First, regular Treasury bond investors bear a risk of unexpected inflation, and Treasury yields have a risk premium to compensate for this uncertainty. The real yields based on TIPS do not include this risk premium, so it shows up as part of the break-even rate. A second distortion is that TIPS are less liquid than Treasuries, so TIPS yields contain a liquidity premium which Treasuries do not have. Finally, the TIPS yields are adjusted by CPI, and some investors are skeptical of this inflation measure. If you don’t believe CPI, then you might be skeptical of the break-even rate since this is a measure of expected CPI.
Another issue with the method shown is that the yields downloaded are the yields for coupon bonds. These bonds pay a coupon every six months, and this means that the duration of the bond is less than the maturity. So, the yield for the 30-year bond is a weighted average of interest rates at various payment maturities (all the coupon and principal payments) and is not a targeted measure of the 30-year interest rate.

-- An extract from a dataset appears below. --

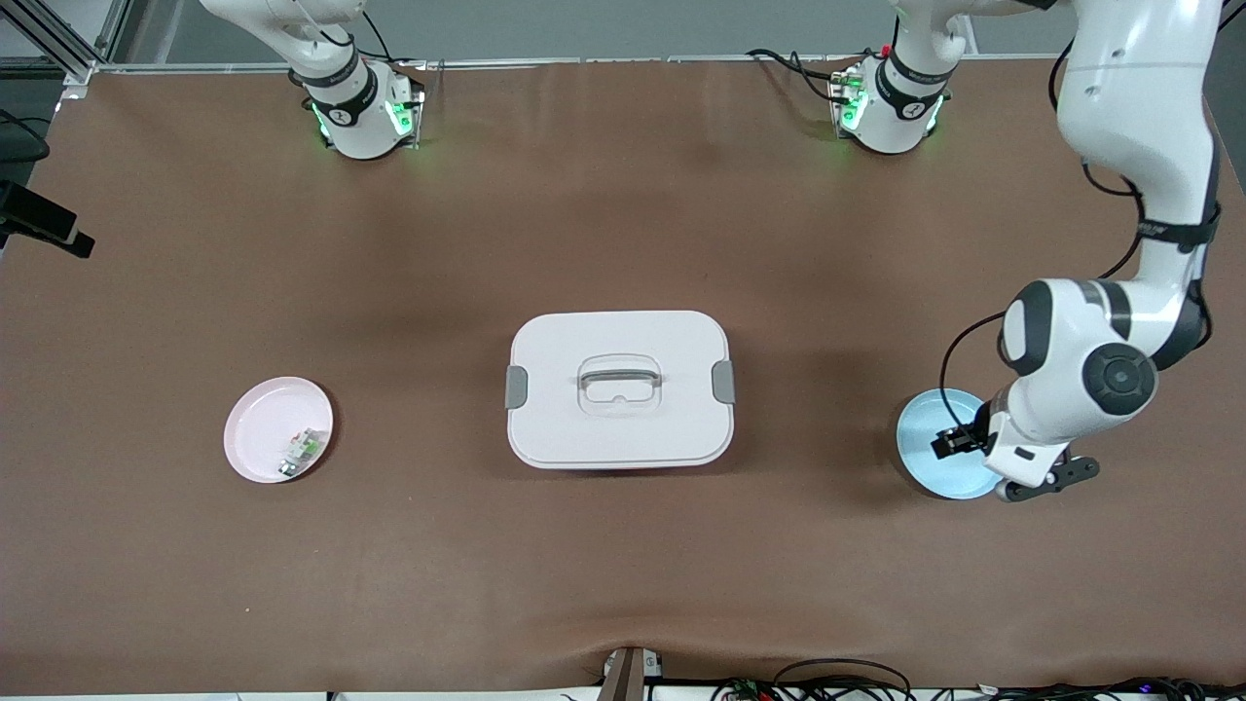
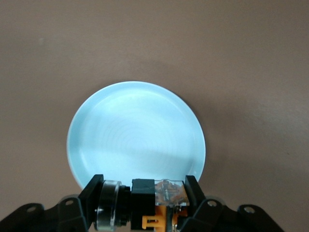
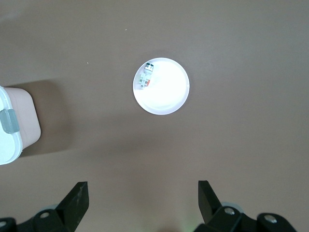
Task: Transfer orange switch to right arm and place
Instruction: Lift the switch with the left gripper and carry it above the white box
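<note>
The orange switch (image 2: 159, 200), a small black part with an orange and clear section and a silver ring at one end, sits crosswise between the fingers of my left gripper (image 2: 144, 189), which is shut on it. That gripper (image 1: 959, 440) hangs just over the light blue plate (image 1: 930, 419) at the left arm's end of the table; the plate (image 2: 135, 130) holds nothing. My right gripper (image 3: 143, 193) is open and holds nothing, high above the brown table by the pink plate (image 3: 169, 94). It is out of the front view.
A white lidded box (image 1: 619, 389) with grey clips stands mid-table. The pink plate (image 1: 258, 428) at the right arm's end holds a whitish-and-green small part (image 1: 304, 450). A brown mat covers the table.
</note>
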You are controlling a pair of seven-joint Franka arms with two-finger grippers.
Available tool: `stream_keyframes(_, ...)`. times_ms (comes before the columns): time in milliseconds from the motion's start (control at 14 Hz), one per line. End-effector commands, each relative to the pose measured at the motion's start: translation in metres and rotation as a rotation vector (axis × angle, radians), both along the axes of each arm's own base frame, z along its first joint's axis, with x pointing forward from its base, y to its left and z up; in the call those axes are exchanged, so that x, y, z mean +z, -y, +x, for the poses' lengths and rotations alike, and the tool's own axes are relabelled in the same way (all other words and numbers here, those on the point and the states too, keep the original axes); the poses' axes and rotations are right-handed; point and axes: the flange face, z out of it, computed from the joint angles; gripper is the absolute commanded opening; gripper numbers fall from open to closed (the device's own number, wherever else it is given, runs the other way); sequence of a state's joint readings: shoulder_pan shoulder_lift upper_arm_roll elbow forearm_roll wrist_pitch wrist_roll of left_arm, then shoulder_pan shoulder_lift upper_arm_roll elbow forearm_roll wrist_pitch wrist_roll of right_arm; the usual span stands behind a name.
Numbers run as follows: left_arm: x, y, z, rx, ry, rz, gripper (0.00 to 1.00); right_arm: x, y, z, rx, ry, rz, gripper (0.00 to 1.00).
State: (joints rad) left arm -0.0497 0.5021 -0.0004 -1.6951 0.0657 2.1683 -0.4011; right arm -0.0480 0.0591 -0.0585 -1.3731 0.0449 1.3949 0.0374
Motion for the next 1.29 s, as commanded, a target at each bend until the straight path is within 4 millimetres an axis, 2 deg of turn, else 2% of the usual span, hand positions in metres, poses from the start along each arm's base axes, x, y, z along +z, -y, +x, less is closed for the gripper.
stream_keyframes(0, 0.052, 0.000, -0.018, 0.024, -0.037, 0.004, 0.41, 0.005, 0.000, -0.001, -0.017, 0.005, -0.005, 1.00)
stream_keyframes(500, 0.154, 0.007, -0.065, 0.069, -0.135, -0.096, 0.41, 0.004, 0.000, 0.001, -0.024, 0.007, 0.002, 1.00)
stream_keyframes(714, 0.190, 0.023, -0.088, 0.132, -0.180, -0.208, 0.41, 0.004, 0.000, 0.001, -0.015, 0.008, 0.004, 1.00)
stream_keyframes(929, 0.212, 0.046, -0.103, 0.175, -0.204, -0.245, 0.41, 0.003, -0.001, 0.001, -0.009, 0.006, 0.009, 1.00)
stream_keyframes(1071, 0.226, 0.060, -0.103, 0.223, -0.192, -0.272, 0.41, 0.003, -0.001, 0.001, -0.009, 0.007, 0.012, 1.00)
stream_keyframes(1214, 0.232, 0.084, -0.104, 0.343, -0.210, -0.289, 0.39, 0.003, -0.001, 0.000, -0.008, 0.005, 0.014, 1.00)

To be more accurate, we should calculate the break-even rate of inflation using zero-coupon bond yields. This requires that the zero-coupon yield curve be bootstrapped from the curve for coupon bonds. Unfortunately, this complicates the analysis considerably. My previous post on this topic used Octave to bootstrap the zero-coupon curve, but in this simple example I’m sticking with the coupon yields. Users of the spreadsheet should be aware of this inaccuracy. Also, note the when interest rates are low, as they are today, the distortion due to this simplification is relatively small, but when rates rise the distortion will be larger.
I’m not clear why you just can’t use quoted yields on the strips like
http://online.wsj.com/mdc/public/page/2_3020-tstrips.html
The strips would work great for building the nominal curve. I agree that it would be more accurate (for what I’m trying to do) than using the coupon bond yields, but I’m not sure if there is an equivalent zero-coupon source for real interest rates? I don’t know if there is any significant market for TIPS strips? Also, the Treasury website data can be automatically pulled into a Google Docs spreadsheet very easily and cleanly since it is available in XML format. I haven’t found a similar XML based data source for strips…but there may be one out there.
I don’t know how robust the quotes are but I do know that at the institutional level the market is pretty active. If an arbitrage exists to recreate a coupon issue it will be exploited quickly.
It was just a thought!
It’s a good idea for the zero coupon nominal yields. I’ve read that the strips market is very liquid, so I think using the strips yields would be accurate. I wasn’t aware that the WSJ had the strips quotes. I’ve looked them up before via my online brokerage site, but hadn’t seen them elsewhere. Thanks for the link! Now, if I could just find a data source that has the strips quotes in an XML format!
Also, after reading your first comment I did a search on “TIPS strips” to see if there was any traded security which would give me the zero coupon real yields. I found this article from 2008: http://seekingalpha.com/article/107144-tips-strips-redux Not sure if there have been any changes since 2008, but it looks it might be difficult to find the zero coupon securities for the real rates…still need to bootstrap for those I guess.
Thank you for this walkthrough! Very helpful.
But the XML calls appear to run into a problem when the markets are closed on a weekday. For example, check out the February 2015 Nominal Yields table in your spreadsheet. The market was closed on 2/16/15; if you check the Nominal Yields XML file, you’ll see the date is presented, but there were no yields provided. Since dates and yields are presently separate XML calls, this leads to an inconsistencies moving forward and, in fact, the data are incorrect for dates after 2/16/15.
Oddly enough, there is no problem for the Real Yield table. Maybe this is a one-time issue?